### WHAT YOU HAVE TO DO
Show each line of the data below in which "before" occurs.

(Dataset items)
Segment Open

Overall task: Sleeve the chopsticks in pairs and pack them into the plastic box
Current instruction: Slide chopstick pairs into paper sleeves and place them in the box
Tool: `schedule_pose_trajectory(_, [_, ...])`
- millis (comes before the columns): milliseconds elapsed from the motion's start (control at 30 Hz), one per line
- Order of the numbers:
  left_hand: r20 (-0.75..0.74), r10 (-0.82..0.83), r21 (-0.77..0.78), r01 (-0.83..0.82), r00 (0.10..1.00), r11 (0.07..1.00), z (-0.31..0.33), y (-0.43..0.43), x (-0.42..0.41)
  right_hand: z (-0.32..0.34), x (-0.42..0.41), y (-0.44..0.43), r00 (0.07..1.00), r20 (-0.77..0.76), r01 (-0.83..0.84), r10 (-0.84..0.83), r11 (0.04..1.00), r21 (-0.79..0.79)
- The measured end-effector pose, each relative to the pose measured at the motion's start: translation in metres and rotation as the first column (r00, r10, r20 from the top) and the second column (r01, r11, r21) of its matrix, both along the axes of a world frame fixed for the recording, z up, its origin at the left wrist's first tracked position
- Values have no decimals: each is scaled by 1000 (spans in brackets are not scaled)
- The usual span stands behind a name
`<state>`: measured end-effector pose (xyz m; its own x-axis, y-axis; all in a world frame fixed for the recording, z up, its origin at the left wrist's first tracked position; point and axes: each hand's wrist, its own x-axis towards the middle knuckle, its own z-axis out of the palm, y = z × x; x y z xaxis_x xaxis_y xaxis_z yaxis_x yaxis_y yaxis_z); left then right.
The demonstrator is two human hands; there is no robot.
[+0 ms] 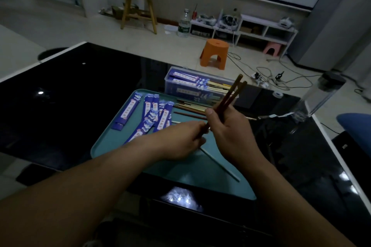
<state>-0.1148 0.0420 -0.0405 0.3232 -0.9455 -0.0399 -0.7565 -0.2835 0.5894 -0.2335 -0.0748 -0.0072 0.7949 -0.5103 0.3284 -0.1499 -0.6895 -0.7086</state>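
Dark brown chopsticks [230, 94], a pair, stand tilted above a teal tray [112, 142] as the right hand [226, 126] grips them mid-shaft, fingers curled round, while the left hand [180, 138] pinches their lower ends. Purple paper sleeves [148, 114] and loose chopsticks [190, 106] lie on the tray (one white chopstick [220, 166] lies towards its near edge). Just behind the tray, the clear plastic box [174, 86] holds sleeved pairs [190, 81].

Glossy black table [80, 86], wooden chopsticks [230, 94]
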Motion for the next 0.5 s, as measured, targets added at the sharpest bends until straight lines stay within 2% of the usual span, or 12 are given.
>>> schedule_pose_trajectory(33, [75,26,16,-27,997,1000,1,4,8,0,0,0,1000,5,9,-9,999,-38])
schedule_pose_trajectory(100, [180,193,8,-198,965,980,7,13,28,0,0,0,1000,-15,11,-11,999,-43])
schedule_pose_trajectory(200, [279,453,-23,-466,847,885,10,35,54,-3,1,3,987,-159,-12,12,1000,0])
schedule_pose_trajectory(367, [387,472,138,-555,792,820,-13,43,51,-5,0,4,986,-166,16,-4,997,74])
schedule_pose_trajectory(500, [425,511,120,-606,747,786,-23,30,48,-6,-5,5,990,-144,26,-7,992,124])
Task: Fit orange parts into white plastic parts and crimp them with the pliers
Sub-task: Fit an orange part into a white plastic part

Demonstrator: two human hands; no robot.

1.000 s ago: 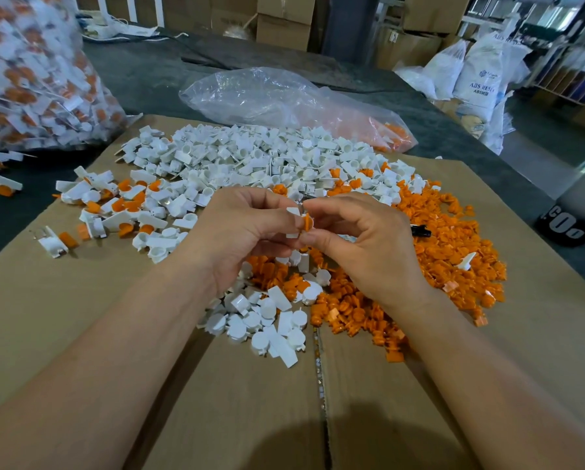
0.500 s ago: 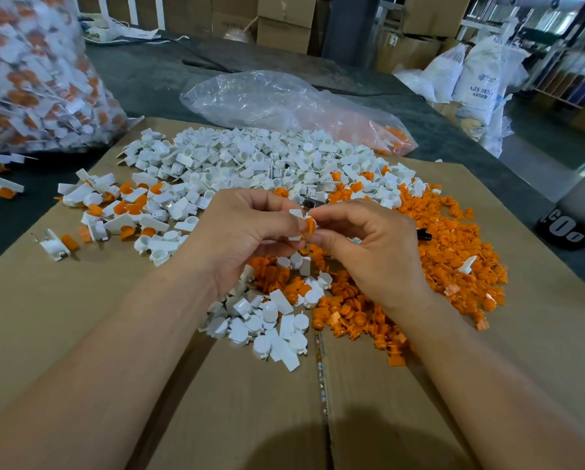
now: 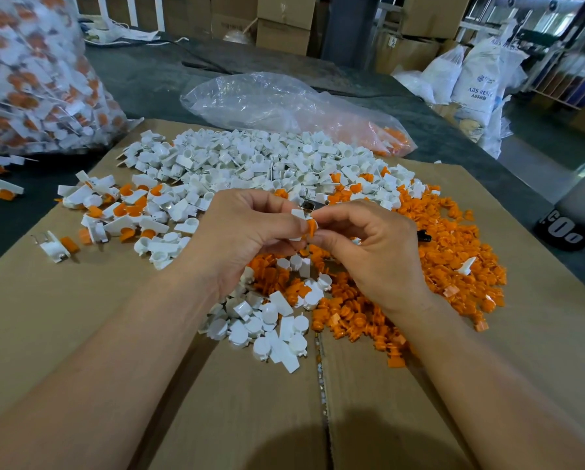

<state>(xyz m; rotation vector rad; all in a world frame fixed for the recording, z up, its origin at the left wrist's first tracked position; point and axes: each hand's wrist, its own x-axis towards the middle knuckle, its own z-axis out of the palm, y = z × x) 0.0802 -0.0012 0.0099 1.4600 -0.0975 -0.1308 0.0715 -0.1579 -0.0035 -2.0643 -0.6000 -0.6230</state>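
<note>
Pinching a white plastic part (image 3: pixel 297 214) in my left hand (image 3: pixel 247 237) and an orange part (image 3: pixel 312 228) in my right hand (image 3: pixel 379 256), I am pressing them together just above the cardboard (image 3: pixel 80 317), holding the orange one square so, I judge, it seats fully.

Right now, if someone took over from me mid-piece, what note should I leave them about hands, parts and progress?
Left hand pinches a white part; right hand holds an orange part against it.
White pile lies ahead on the cardboard, orange pile to the right.
Done: a cluster of joined pieces at the left.
Left: seat this pair, crimp it, then work through both piles. Pliers not clearly in view.
</note>
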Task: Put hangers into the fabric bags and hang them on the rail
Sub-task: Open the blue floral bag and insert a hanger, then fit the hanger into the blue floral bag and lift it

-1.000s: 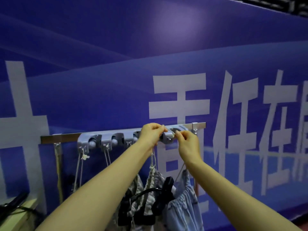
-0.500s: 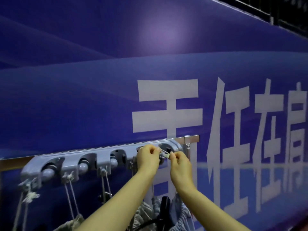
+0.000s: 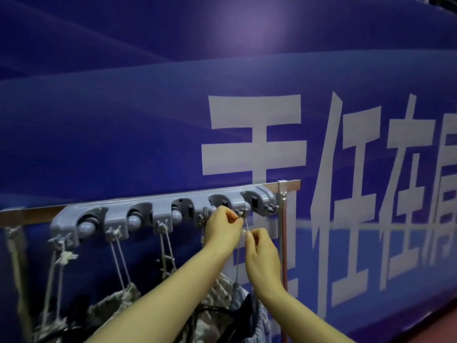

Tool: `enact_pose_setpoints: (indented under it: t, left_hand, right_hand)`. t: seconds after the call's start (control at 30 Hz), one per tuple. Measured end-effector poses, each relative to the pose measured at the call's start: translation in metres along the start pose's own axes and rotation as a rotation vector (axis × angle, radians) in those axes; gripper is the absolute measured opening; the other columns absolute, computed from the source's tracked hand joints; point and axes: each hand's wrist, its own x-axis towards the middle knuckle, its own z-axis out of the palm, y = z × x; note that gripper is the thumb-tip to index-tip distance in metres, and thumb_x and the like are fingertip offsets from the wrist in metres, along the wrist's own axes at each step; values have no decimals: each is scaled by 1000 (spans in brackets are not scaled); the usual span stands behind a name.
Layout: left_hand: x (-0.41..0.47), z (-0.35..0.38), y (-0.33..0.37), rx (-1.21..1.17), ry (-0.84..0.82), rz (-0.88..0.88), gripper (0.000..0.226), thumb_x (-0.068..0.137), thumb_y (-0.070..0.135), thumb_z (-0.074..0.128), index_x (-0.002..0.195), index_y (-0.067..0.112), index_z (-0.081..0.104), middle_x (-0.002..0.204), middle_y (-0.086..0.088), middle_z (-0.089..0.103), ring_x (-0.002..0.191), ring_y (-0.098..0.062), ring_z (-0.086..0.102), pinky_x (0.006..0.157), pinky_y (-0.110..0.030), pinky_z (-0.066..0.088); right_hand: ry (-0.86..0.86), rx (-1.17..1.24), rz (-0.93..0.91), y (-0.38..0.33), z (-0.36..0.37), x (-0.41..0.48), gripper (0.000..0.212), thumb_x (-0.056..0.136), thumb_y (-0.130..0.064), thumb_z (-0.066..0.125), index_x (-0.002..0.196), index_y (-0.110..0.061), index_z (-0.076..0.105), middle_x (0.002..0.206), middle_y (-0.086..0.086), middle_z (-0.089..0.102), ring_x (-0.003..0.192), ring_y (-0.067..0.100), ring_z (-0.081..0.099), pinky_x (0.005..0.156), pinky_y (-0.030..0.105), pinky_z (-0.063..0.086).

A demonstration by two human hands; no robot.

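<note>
Pinching a pale cord (image 3: 246,225) between them, the left hand (image 3: 222,230) worked at a hook (image 3: 241,214) on the grey rail (image 3: 163,214) while the right hand (image 3: 262,253) gripped the cord just below. Fabric bags (image 3: 222,293) hung beneath on cords, a black hanger (image 3: 215,311) poking out by the forearms.

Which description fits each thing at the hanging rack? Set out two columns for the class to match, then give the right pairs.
Things
1. left hand
2. right hand
3. blue fabric bag
4. end hook

Descriptions
A. bare, nothing hanging from it
B. pinching the drawstring just below the rack
C. up at a hook on the rack
D. hanging low between the forearms

Pairs: 1-C, 2-B, 3-D, 4-A
</note>
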Motion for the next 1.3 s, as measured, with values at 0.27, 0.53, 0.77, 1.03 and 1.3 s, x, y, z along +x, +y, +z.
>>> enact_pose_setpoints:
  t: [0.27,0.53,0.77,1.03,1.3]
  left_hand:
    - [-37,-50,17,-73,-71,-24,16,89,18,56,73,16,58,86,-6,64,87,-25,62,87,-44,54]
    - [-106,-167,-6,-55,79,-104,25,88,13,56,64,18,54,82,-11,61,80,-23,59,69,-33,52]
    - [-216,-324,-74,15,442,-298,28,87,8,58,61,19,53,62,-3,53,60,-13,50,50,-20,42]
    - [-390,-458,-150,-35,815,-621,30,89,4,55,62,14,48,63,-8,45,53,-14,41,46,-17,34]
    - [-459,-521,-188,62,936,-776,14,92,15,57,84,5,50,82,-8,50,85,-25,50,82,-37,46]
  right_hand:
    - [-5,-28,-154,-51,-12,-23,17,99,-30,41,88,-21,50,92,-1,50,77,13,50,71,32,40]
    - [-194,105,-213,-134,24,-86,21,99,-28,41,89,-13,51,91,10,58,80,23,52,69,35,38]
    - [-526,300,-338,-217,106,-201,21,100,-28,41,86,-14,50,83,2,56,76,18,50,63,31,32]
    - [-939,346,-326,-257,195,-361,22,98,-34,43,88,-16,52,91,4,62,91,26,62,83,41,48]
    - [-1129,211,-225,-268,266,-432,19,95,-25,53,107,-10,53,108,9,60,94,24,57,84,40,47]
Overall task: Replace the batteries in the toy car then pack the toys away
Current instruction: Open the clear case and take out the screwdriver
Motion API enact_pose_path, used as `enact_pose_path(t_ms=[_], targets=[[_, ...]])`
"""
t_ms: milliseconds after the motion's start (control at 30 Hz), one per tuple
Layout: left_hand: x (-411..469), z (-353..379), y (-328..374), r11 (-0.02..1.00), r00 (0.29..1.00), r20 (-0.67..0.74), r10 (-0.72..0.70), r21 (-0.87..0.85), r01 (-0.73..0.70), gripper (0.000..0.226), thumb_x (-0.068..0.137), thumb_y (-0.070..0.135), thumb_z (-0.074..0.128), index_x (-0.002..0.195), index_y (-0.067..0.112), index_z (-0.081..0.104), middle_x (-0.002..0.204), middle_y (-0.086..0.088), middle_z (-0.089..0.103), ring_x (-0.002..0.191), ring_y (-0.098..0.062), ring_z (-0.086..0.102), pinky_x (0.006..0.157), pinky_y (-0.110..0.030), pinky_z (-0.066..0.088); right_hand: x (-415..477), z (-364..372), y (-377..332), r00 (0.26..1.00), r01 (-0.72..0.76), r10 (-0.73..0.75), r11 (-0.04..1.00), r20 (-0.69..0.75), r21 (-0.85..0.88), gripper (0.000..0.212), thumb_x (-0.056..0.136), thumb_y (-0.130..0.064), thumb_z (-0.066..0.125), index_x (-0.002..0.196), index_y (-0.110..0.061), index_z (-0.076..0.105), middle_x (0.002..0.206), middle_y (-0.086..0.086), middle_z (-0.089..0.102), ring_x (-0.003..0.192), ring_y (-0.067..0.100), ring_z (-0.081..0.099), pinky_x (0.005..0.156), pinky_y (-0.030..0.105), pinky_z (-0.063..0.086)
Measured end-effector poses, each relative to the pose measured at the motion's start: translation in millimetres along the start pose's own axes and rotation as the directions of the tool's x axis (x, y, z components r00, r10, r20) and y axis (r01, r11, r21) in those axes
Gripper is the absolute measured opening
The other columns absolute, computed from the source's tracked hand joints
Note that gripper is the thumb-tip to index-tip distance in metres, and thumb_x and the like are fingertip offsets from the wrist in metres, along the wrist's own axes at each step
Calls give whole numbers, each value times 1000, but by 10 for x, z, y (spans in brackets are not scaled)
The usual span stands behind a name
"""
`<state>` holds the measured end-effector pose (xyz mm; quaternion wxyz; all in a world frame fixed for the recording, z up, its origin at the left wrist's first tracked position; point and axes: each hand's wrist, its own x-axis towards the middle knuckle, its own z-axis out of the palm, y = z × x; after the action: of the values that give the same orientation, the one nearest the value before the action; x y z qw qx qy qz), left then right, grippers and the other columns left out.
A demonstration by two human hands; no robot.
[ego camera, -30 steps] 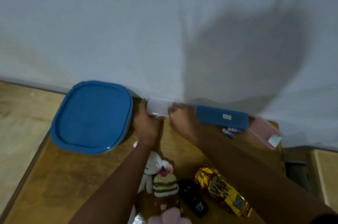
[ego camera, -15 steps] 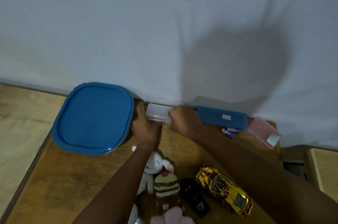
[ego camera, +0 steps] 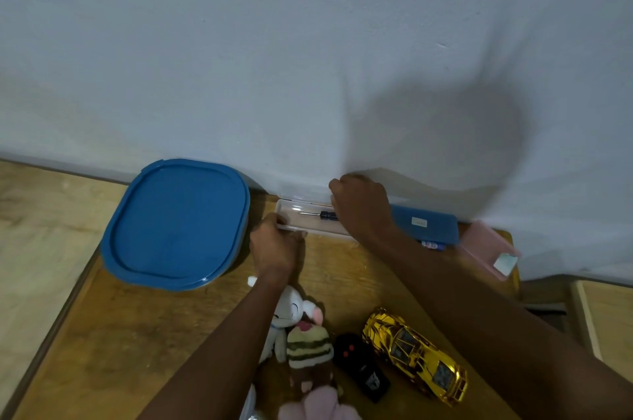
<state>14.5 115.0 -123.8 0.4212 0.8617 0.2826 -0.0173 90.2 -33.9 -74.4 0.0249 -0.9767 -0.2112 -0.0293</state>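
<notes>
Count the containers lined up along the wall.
4: blue-lidded tub leftmost, open clear case beside it, blue case next, pink box at the table's right corner.

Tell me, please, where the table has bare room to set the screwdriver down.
The widest bare patch is near-left on the table, bordered by the tub, the left edge and the plush toys. A smaller one lies mid-table, between the case and the car. The back edge is crowded: tub, case, blue box, batteries, pink box.
</notes>
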Motion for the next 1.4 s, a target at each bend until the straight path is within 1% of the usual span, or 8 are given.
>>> enact_pose_path(t_ms=[167,333,433,567,733,1067,1233,1400], targets=[[11,-10,-28,1000,1000,1,12,2,-12,38,78,20,85,111,13,69,110,-6,73,98,-15,66,81,-22,46,-24,70,64,998,-26,30,997,-57,68,23,67,-1,80,66,-14,61,59,1,56,52,19,55,44,24,43],[8,-17,-11,1000,1000,-2,4,0,-4,39,76,22,87,110,12,69,111,-7,73,93,-11,59,81,-22,45,-187,162,58,989,100,-87,990,-123,103,6,80,-12,74,84,-13,69,82,4,68,74,23,64,52,30,51],[14,-27,-4,1000,1000,7,1,-3,-1,41,75,23,88,111,12,69,112,-8,74,102,-18,66,84,-22,45,-244,236,18,995,90,-85,988,-45,125,4,89,-17,67,91,-14,70,84,3,67,76,22,63,57,31,50],[8,-39,5,1000,1000,13,1,-20,-1,44,72,27,89,110,12,71,110,-7,74,93,-10,59,83,-22,45,-234,329,-8,997,50,-53,997,51,64,13,93,-20,61,96,-16,73,83,2,67,78,21,63,57,28,33],[28,-56,9,1000,1000,-5,9,-23,-9,46,75,35,87,112,11,72,112,-5,73,97,-10,56,83,-24,43,-184,391,-36,994,24,-27,999,104,27,16,95,-21,58,97,-18,74,84,1,68,79,22,66,59,28,35],[14,-45,34,1000,1000,21,-23,15,23,42,78,32,85,112,11,71,113,-8,73,105,-18,66,84,-28,50,-124,372,-50,973,32,-29,999,228,-9,13,96,-16,58,98,-13,70,93,5,63,87,29,66,67,33,37],[23,-66,95,996,997,78,-24,90,17,43,83,32,81,119,11,68,118,-10,71,111,-24,65,83,-28,48,-177,267,-34,979,-107,74,979,189,175,15,92,-24,64,102,-16,73,94,2,61,83,25,65,70,35,51],[-130,-104,218,976,992,107,72,196,-92,51,82,35,78,127,16,63,129,-8,64,117,-28,60,93,-42,55,-543,92,146,984,-174,172,905,40,388,14,86,-30,67,95,-19,70,87,-7,52,81,12,51,60,26,36]])
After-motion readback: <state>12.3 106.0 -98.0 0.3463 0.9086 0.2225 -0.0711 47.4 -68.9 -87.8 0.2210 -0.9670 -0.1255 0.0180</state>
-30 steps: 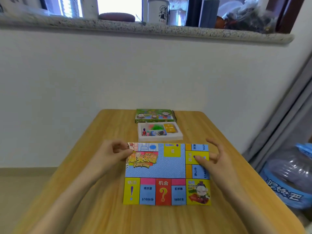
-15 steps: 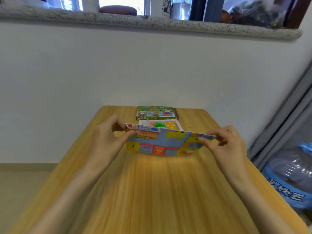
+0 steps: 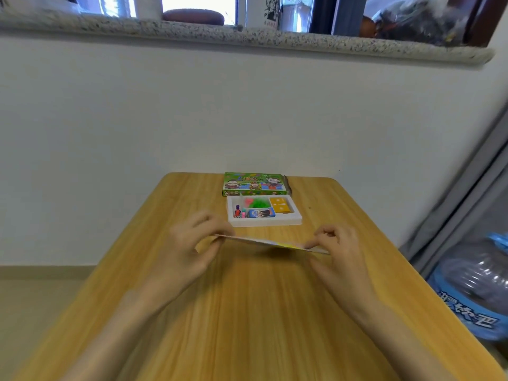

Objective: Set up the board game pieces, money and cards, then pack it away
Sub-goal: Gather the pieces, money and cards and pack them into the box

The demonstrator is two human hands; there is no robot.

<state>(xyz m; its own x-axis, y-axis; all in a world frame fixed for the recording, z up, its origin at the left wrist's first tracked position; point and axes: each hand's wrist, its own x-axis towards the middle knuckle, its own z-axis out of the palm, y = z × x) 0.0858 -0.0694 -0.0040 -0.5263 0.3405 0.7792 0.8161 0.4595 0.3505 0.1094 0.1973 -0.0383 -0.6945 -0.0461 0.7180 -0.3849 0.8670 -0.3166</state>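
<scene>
The paper game board (image 3: 270, 243) is lifted off the wooden table (image 3: 247, 312) and shows nearly edge-on as a thin strip. My left hand (image 3: 189, 251) pinches its left end and my right hand (image 3: 341, 254) pinches its right end. Just behind the board lies a white tray (image 3: 264, 222) holding small pawns, green and red pieces, a blue card pack and yellow cards. Behind the tray sits the green game box (image 3: 254, 184), flat by the table's far edge.
A white wall rises right behind the table, topped by a speckled stone sill (image 3: 247, 37) with cups and jars. A large blue water bottle (image 3: 472, 290) stands on the floor at the right, beside a grey curtain (image 3: 467, 204).
The board lay flat on the table a second ago; both hands took its side edges and lifted it, tilting it until it shows almost edge-on.
</scene>
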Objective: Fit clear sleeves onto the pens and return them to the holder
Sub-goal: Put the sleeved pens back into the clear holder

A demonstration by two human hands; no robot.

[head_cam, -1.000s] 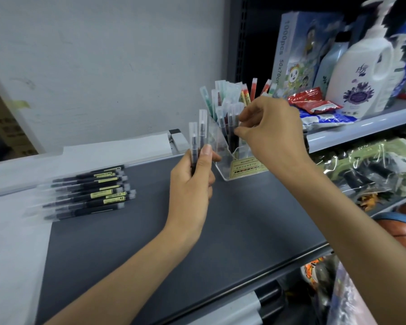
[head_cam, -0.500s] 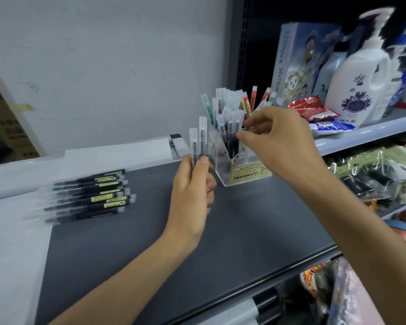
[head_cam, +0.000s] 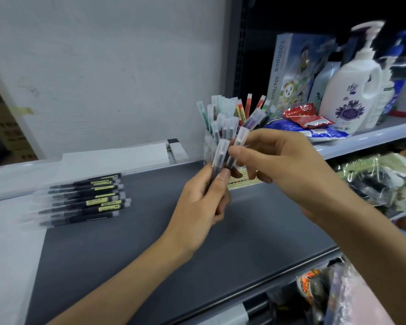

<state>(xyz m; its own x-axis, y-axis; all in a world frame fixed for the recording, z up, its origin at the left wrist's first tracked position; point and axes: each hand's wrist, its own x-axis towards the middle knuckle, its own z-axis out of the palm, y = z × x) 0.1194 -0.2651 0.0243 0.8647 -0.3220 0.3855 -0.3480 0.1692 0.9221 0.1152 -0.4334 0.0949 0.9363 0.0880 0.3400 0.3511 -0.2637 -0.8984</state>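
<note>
Head: right hand (head_cam: 284, 167) moved from holder (head_cam: 208, 148), pinches pen (head_cam: 241, 137); left hand (head_cam: 197, 202) grips second pen (head_cam: 220, 151).

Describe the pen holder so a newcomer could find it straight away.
Start at the dark grey counter below the white wall. At its back, just left of the shelf with the white pump bottle, stands the clear holder. Unlike the black pens lying flat to the left, its sleeved pens stand upright, and a yellow label marks its front.

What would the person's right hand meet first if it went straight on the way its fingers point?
The sleeved pens in the left hand: the right hand seems to pinch one, though depth is unclear.
</note>
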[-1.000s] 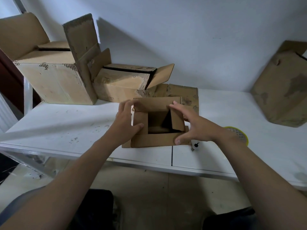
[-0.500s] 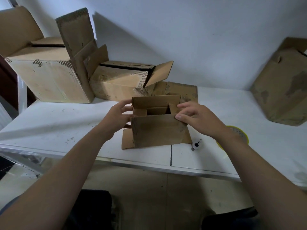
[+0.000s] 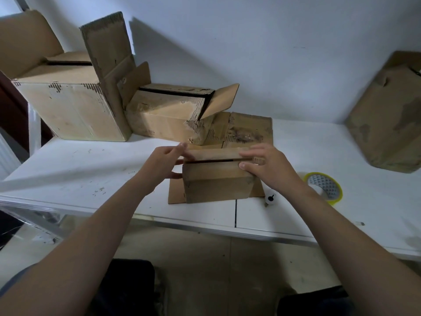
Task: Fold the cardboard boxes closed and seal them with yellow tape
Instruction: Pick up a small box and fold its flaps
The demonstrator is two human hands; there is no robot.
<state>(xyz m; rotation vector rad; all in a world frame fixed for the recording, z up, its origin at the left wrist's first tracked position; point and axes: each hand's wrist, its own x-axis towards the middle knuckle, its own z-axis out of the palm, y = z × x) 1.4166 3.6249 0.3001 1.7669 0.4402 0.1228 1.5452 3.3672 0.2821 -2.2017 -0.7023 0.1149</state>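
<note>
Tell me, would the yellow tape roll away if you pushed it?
Probably not: the yellow tape roll lies flat on the white table, so it would likely slide. Stood on edge, its round shape could roll.

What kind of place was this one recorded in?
Probably a makeshift packing or storage corner: worn, open cardboard boxes stand on a plain white table against a bare wall, and a roll of yellow tape lies beside the small box being closed.
</note>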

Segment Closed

### SOLUTION TO THIS EXERCISE
- millis (comes before the columns): milliseconds elapsed from the motion's start (control at 30 Hz), one per line
`<state>` holds the measured end-effector pose (xyz mm; quaternion wxyz; all in a world frame fixed for the recording, z up, its origin at the left wrist's first tracked position; point and axes: each hand's wrist, its own x-axis towards the middle knuckle, its own z-axis out of the palm, y = z × x; after the action: of the values that give the same orientation, the one nearest the value before the action; x y z qw qx qy qz), left then right, grippers and the other columns left out.

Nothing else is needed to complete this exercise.